China also has a distorted gender mix, another legacy of its planned birth policies. By limiting family size in a culture that has historically venerated sons, the One-Child policy has caused, by some estimates, over
60 million “missing” females in China, daughters who were never born, or were killed, or were given away. That means there are fewer women to have the babies Beijing suddenly wants
In addition, Beijing must now fight to dislodge the effects of 30-plus years of propaganda pushing the one-child family as the ideal. “For years, the government has been educating its people that birth planning is the best family style,” a young Chinese friend told me. “It means wealth, happiness, and a less crowded society. For me, brought up in a one-child family, it seems natural to bear only one child.”
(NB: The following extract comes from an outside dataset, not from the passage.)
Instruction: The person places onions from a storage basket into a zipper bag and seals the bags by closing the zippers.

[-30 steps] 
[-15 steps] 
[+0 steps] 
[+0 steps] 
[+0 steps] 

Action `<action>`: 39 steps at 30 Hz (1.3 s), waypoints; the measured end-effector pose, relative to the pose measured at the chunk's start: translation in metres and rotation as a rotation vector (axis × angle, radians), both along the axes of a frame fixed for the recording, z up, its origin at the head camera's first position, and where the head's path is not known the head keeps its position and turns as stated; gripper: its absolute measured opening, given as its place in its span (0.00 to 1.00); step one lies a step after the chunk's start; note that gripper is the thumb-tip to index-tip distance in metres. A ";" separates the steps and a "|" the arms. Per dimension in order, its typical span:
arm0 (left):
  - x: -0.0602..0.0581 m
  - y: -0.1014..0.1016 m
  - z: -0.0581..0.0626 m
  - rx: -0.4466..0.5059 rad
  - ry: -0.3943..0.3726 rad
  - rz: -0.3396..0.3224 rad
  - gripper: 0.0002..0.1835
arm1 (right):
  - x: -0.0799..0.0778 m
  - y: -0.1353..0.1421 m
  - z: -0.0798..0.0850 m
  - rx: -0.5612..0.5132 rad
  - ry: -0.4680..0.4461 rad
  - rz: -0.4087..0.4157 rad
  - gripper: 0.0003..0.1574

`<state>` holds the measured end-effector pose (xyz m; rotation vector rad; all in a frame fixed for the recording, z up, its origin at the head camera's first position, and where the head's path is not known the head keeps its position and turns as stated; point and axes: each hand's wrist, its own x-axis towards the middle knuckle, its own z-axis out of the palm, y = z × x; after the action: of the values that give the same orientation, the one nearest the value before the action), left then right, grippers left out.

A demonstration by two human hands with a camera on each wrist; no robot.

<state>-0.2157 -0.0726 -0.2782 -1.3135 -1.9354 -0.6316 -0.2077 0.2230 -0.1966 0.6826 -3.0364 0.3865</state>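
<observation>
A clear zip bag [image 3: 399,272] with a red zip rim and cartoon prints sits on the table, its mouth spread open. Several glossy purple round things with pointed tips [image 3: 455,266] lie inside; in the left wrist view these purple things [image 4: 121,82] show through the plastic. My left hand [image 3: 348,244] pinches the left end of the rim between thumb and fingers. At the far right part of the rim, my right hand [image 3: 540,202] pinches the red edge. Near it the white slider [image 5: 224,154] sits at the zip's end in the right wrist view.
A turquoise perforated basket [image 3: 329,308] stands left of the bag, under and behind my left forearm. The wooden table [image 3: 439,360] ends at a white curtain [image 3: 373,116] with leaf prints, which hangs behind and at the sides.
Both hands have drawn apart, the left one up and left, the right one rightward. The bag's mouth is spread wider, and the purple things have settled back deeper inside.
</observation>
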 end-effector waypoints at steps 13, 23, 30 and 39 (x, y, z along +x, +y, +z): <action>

If it’s somehow possible to nag people into having more children, then China will have an edge. But it’s unlikely that the Chinese Communist Party can employ the same kind of abusive tactics it used to reduce population in order to accomplish the reverse. It’s far simpler to drag someone in for an abortion than force someone to reproduce and rear children. Beijing may be taking a new tack in its birth policies, but the shadow of coercion still lingers.